*Description of the task*. The records follow. Filter them to the lines that hold "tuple".

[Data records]

────────────────

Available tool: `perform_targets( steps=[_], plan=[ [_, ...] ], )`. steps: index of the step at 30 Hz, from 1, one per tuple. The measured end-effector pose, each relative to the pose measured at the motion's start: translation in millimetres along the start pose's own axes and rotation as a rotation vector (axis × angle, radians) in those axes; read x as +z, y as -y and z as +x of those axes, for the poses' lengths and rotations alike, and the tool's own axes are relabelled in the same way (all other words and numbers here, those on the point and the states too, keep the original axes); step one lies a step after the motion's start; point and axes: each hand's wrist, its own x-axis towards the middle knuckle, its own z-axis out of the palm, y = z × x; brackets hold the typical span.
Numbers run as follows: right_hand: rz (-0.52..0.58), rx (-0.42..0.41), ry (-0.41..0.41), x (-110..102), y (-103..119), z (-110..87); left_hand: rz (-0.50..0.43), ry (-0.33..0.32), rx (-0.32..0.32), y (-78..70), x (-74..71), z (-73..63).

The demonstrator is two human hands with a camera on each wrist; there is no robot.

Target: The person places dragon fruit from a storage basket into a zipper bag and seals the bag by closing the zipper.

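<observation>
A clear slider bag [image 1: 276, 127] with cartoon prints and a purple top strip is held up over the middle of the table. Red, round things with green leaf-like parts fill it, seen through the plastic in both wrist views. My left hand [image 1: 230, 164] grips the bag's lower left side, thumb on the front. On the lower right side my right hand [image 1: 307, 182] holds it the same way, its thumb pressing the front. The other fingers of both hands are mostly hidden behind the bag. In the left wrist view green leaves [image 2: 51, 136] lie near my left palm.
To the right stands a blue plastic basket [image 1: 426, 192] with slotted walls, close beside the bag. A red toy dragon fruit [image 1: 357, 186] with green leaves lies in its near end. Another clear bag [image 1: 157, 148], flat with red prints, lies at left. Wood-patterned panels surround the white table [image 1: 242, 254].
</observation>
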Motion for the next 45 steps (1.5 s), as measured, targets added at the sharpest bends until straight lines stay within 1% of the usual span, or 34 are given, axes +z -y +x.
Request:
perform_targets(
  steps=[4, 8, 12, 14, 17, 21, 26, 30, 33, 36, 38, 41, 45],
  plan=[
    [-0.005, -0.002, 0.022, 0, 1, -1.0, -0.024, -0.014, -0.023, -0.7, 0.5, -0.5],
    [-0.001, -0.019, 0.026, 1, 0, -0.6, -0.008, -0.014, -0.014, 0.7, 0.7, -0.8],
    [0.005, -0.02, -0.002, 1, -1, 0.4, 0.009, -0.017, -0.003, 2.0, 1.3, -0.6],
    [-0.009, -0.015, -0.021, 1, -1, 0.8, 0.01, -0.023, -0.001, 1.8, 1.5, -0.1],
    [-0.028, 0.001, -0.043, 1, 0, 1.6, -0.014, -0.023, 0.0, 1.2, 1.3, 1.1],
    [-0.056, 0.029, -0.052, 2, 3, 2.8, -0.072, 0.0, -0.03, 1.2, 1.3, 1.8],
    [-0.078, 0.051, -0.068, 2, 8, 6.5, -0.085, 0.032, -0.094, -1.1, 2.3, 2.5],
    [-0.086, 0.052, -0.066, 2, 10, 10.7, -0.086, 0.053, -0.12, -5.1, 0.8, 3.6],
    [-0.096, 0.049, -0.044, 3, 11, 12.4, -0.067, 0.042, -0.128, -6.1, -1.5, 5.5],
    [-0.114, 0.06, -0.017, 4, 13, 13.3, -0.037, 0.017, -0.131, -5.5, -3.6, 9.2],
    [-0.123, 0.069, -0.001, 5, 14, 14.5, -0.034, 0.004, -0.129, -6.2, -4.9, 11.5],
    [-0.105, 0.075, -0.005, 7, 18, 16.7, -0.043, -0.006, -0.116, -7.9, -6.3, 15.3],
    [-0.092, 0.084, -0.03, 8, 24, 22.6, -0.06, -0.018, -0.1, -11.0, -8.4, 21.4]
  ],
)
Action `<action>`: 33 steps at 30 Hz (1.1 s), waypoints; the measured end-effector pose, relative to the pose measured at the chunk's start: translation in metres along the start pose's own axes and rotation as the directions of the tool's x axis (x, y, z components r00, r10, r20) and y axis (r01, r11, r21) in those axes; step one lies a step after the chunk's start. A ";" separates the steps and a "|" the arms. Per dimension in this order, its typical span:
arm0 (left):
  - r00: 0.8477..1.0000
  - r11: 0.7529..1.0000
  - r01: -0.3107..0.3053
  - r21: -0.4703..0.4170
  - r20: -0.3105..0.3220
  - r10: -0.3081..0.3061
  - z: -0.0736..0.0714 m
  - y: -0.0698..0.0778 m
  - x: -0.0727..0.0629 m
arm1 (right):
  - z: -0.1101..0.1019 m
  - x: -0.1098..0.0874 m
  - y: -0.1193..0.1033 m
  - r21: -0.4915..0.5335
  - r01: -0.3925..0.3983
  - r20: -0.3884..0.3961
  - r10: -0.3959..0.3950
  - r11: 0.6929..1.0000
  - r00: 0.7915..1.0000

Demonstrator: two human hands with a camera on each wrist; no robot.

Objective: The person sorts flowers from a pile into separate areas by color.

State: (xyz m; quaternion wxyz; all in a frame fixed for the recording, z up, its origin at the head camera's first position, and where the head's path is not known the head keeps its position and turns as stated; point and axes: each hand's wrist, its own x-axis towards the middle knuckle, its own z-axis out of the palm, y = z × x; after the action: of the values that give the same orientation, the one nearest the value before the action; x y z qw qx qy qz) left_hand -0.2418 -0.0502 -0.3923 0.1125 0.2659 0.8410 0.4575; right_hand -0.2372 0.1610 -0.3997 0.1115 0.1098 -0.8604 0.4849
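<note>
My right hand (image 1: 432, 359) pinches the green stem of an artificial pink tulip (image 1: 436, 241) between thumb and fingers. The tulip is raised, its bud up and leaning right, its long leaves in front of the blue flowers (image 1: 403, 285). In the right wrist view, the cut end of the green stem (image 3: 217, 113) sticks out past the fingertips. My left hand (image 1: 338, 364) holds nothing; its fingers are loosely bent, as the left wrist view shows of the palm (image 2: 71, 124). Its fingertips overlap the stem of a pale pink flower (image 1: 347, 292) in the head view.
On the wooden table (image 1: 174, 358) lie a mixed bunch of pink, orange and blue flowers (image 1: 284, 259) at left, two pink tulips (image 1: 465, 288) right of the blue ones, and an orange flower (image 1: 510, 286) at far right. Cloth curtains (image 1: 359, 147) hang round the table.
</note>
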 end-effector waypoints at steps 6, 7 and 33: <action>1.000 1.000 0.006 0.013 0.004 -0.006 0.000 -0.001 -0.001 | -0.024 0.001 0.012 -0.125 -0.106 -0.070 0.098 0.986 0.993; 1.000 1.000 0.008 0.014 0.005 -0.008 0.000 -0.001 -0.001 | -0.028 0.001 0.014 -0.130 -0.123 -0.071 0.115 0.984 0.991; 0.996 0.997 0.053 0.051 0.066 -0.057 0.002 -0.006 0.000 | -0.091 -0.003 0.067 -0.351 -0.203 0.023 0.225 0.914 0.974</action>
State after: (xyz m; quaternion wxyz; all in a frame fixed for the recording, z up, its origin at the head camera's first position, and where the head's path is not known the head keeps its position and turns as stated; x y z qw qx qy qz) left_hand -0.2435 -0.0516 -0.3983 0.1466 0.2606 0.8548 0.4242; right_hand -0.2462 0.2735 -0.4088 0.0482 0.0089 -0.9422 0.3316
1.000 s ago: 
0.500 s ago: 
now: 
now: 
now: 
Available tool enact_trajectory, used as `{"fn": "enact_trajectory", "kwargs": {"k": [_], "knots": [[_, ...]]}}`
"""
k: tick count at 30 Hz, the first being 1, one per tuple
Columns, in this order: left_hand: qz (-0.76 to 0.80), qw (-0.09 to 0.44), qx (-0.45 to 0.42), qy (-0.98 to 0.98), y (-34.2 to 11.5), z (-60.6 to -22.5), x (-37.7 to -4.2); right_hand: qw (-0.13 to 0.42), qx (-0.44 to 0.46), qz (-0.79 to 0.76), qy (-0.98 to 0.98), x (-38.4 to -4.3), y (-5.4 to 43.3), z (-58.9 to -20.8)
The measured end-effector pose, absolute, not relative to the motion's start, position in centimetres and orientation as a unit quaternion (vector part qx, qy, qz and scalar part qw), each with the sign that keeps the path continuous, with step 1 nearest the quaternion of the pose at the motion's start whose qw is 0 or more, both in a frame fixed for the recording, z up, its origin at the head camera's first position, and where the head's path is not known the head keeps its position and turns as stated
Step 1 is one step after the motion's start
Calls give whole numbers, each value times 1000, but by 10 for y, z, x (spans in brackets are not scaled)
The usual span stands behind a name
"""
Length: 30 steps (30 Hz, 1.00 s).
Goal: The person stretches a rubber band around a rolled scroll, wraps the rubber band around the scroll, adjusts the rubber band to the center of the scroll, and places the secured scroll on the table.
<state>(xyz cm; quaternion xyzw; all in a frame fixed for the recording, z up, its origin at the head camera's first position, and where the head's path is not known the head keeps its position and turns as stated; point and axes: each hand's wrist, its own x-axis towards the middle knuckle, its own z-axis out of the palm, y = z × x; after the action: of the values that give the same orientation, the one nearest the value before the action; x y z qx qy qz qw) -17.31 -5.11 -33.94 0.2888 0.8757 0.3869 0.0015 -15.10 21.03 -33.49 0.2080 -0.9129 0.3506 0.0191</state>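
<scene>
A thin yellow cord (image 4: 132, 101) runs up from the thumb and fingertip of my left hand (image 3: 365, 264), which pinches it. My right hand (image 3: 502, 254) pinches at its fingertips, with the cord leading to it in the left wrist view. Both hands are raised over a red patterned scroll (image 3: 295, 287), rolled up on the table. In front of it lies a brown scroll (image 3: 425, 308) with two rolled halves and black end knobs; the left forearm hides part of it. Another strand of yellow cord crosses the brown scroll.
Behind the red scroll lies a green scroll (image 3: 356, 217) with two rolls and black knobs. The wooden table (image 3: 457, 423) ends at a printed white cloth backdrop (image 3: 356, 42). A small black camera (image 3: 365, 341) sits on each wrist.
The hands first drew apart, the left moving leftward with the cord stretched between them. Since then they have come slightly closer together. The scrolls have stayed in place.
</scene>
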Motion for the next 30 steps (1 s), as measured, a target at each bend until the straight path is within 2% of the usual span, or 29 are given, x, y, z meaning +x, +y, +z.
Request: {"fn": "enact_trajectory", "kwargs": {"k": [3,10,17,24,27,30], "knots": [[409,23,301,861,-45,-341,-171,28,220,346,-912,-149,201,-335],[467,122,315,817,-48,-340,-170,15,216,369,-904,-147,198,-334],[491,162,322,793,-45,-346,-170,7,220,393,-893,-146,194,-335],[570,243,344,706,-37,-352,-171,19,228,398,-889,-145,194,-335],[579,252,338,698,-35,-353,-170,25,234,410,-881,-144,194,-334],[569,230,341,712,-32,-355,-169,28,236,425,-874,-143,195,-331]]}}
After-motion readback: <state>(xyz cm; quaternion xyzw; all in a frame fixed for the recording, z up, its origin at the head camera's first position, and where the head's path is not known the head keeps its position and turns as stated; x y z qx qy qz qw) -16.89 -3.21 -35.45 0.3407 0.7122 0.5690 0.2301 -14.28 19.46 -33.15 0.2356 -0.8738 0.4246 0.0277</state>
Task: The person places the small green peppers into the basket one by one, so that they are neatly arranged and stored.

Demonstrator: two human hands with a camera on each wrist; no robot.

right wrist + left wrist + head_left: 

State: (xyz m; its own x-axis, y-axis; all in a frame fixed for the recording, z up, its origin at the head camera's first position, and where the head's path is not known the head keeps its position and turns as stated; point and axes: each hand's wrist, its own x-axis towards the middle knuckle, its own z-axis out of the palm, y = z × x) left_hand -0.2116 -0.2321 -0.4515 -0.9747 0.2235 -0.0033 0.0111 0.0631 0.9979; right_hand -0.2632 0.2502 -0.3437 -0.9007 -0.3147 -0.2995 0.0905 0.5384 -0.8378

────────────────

*Solution to this task*.
Available tool: `perform_targets( steps=[_], plan=[ [_, ...] ], )`. steps: index of the step at 30 Hz, from 1, one per tuple. The measured end-effector pose, each relative to the pose measured at the motion's start: translation in millimetres along the start pose's own axes and rotation as a rotation vector (axis × angle, radians) in those axes; read x as +z, y as -y and z as +x of those axes, for the poses' lengths and rotations alike, and the tool's own axes are relabelled in the same way (all other words and numbers here, those on the point and the states too, keep the original axes); step one lies a step after the motion's start; point and axes: each hand's wrist, its own x-axis towards the middle knuckle, its own z-axis out of the palm, y = z × x; brackets hold the typical span.
k: tick count at 30 Hz, the first being 1, one per tuple

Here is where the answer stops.